#### Required action:
Among the lines of the data, copy those that hold "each".
Segment Start: Dataset extract
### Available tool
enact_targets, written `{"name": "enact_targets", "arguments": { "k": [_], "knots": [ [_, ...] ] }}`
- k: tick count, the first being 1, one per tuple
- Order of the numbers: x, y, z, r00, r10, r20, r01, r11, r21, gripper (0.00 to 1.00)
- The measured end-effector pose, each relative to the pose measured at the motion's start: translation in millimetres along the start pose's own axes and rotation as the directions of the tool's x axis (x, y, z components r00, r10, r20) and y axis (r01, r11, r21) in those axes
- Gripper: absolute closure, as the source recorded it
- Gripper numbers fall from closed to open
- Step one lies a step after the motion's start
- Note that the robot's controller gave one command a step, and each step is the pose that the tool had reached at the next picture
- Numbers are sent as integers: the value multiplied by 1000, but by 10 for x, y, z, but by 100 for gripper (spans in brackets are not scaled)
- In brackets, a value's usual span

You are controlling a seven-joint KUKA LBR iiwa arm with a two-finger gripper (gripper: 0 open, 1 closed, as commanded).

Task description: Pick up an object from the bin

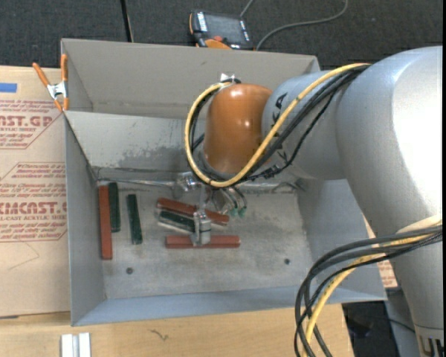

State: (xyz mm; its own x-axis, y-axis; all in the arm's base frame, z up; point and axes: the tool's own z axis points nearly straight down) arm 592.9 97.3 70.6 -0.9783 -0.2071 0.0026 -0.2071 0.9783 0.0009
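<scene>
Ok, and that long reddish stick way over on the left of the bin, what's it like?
The reddish-brown stick is a long, thin, straight bar, plain, maybe plastic. It lies flat on the floor of the grey bin, close to the left wall and running along it. A shorter dark green stick lies right beside its upper half, perhaps touching. The gripper is over the middle sticks, apart from it.
</scene>
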Motion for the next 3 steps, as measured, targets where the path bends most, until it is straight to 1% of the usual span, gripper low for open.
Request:
{"name": "enact_targets", "arguments": {
  "k": [1,2,3],
  "knots": [
    [-33,3,-48,1000,1,11,-1,1000,-1,100],
    [-17,2,-23,1000,0,8,0,1000,-1,0],
    [-18,2,-27,1000,1,7,-1,1000,-1,100]
  ]
}}
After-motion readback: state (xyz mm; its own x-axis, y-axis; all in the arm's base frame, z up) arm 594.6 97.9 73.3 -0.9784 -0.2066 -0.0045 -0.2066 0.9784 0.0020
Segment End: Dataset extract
#### Exercise response:
- The measured end-effector pose, each relative to the pose measured at the motion's start: translation in millimetres along the start pose's own axes and rotation as the directions of the tool's x axis (x, y, z components r00, r10, r20) and y axis (r01, r11, r21) in those axes
- Note that the robot's controller gave one command a step, and each step is the pose that the tool had reached at the next picture

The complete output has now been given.